Maybe the encoding quality level (bit rates) went up? Have you noticed the resulting file sizes being much bigger than they used to be?


----------



## gbruyn (Mar 20, 2012)

No. Same file size.


----------



## bradleys (Oct 31, 2007)

Yeah, I noticed that last night as well.


----------



## moyekj (Jan 24, 2006)

Perhaps what TiVo did to support OOH streams/downloads is throttle the transfers to keep speeds < ~ 2.2 Mbps total. i.e. Maybe it's not adaptive streaming, but rather 3 fixed rate transfers according to quality you select, and it's the same transfer rates in or out of home. Lame if that is indeed the case...


----------



## lickwid (Oct 2, 2005)

The app is really weird. I'll have to test again when I get home or when I have time. For example, I am trying to download a 30 min. TV show. I choose Best Quality, which show 559MB. Once it starts downloading, it jumps down to 273MB and 9:30 minutes or so. Eventually, it'll jump to 573MB and 35 minutes or so.

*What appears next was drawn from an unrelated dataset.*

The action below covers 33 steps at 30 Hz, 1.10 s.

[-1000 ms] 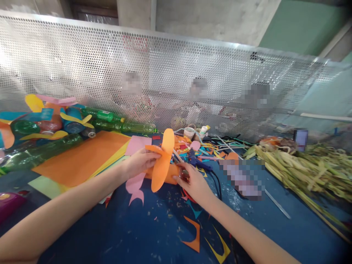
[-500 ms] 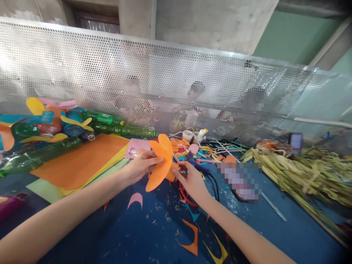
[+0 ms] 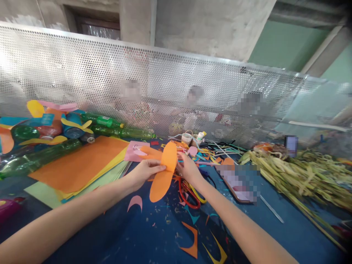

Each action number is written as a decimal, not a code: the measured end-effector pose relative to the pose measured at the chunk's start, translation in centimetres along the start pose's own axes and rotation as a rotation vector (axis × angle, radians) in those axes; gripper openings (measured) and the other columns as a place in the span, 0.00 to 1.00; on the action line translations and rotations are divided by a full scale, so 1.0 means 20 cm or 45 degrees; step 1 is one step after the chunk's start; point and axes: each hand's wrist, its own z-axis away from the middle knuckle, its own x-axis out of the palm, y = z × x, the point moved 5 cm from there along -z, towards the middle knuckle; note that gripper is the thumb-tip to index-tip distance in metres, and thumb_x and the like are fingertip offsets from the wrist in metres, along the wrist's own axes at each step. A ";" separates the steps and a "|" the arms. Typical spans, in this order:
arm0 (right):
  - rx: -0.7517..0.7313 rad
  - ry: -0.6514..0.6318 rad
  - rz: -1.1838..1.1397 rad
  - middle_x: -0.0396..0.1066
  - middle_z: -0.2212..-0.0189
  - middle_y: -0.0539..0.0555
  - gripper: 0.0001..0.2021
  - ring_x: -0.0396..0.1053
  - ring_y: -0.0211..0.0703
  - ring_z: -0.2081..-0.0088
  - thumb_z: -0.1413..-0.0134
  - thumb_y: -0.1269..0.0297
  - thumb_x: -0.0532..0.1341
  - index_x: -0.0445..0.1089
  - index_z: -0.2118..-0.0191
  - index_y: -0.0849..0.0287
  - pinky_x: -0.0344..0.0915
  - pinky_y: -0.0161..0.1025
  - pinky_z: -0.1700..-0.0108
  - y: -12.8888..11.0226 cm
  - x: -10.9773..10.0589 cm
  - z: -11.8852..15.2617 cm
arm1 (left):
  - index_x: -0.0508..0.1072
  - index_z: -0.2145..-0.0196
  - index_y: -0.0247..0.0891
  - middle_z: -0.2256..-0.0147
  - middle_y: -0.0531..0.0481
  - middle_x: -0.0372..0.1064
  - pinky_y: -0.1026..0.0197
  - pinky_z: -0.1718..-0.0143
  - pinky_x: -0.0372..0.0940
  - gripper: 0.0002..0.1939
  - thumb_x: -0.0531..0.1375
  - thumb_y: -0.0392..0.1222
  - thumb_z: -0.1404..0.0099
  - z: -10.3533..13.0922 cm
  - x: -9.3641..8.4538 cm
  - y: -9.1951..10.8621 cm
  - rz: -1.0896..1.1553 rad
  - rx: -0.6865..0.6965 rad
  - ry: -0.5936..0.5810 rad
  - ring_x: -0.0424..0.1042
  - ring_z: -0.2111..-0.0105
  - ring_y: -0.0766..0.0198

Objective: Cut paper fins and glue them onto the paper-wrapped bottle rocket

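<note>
An orange paper piece with long rounded lobes (image 3: pixel 165 174) is held up over the blue table. My left hand (image 3: pixel 147 171) pinches its left edge between thumb and fingers. On the other side, my right hand (image 3: pixel 188 168) is closed at the back of the piece, its fingertips partly hidden by the paper. Behind my left fingers lies a pink sheet (image 3: pixel 133 151) with orange paper at its right. Red-handled scissors (image 3: pixel 189 198) rest just below my right hand.
Stacked coloured sheets (image 3: pixel 79 161) and green bottles (image 3: pixel 41 156) lie left. Paper scraps (image 3: pixel 192 242) are in front. A phone (image 3: pixel 238 185) and dried husks (image 3: pixel 299 176) lie right. A perforated metal panel (image 3: pixel 170 80) stands behind, with people visible through it.
The orange piece has turned so that a long flat face shows, and it sits slightly lower. My right hand has moved up and closer behind it. More of the scissors now shows.
</note>
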 end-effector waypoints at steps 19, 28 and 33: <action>0.223 -0.484 0.579 0.71 0.70 0.59 0.09 0.71 0.51 0.65 0.44 0.60 0.57 0.65 0.65 0.63 0.62 0.39 0.66 0.02 -0.15 0.44 | 0.77 0.63 0.35 0.60 0.45 0.75 0.55 0.52 0.63 0.13 0.65 0.44 0.46 0.01 0.08 -0.28 0.007 0.095 -0.126 0.72 0.58 0.54; 0.644 -0.439 -0.148 0.74 0.69 0.56 0.14 0.72 0.49 0.65 0.46 0.53 0.55 0.67 0.68 0.59 0.67 0.42 0.64 0.18 -0.24 0.44 | 0.75 0.61 0.37 0.58 0.46 0.74 0.54 0.50 0.61 0.15 0.66 0.42 0.47 0.01 0.06 -0.27 0.145 0.062 -0.016 0.70 0.55 0.55; 0.730 -0.409 -0.824 0.75 0.64 0.57 0.24 0.73 0.48 0.60 0.49 0.40 0.53 0.67 0.62 0.58 0.70 0.42 0.57 0.10 -0.20 0.44 | 0.75 0.62 0.37 0.59 0.46 0.74 0.56 0.52 0.63 0.14 0.66 0.42 0.48 0.01 0.06 -0.27 0.196 0.041 -0.010 0.71 0.58 0.57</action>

This was over Verizon LTE.


----------



## Devx (Jun 1, 2006)

Just did an in home download test. Speed appears to be comparable to before the update. 30 min HD show, Best quality, took just under 12 min for 537MB or about 5.96 Mbps. Definitely higher than the 2.2 Mbps streaming rate Tivo claims for best OOH streaming.


----------



## moyekj (Jan 24, 2006)

Devx said:


> Just did an in home download test. Speed appears to be comparable to before the update. 30 min HD show, Best quality, took just under 12 min for 537MB or about 5.96 Mbps. Definitely higher than the 2.2 Mbps streaming rate Tivo claims for best OOH streaming.


 That's good to see.


----------



## lickwid (Oct 2, 2005)

Tested again at home and it's about the speeds Devx experienced. However, I still experience the same issue with the size of the file changing as it downloads. The initial size before download shows 559MB, then goes down to 273MB or so, then jumps up to 570MB. I don't know what causes this, or if it depends on speed.


----------



## bellbm (Dec 16, 2003)

I do a lot of in home streaming to my ipad (I Have the standalone stream), and ever since updating the ap, when I'm streaming, the show will stop every minute or so, pause for a second or two, and then start again.
NEVER had any problems like this before.
I hope they haven't throttled the transfer speeds. This is really annyoing!


----------



## NYHeel (Oct 7, 2003)

I've always found in home transfers to be about twice as long as the app initially estimates, but I haven't tried it since the new update. For a one hour show at lower quality (back when there was only 2), the app would always estimate 9 minutes but the transfer would actually take about 18-20 minutes. I've never been able to get the speeds that the app claims.

I'm on a 25/25 Fios internet plan and I actually get those speeds. My Tivo is hardwired and my wireless to my iPad is pretty solid, usually at least 20+ mbps based on speedtest.net.


----------



## gbruyn (Mar 20, 2012)

I just transferred an hour long show (~1GB) and it took about 30 minutes. That works out to around 4.7Mbps. Pretty slow if you ask me. My iPad is connected to the router via Wireless-N (and is right next to the router). This definitely is slower than is used to be. 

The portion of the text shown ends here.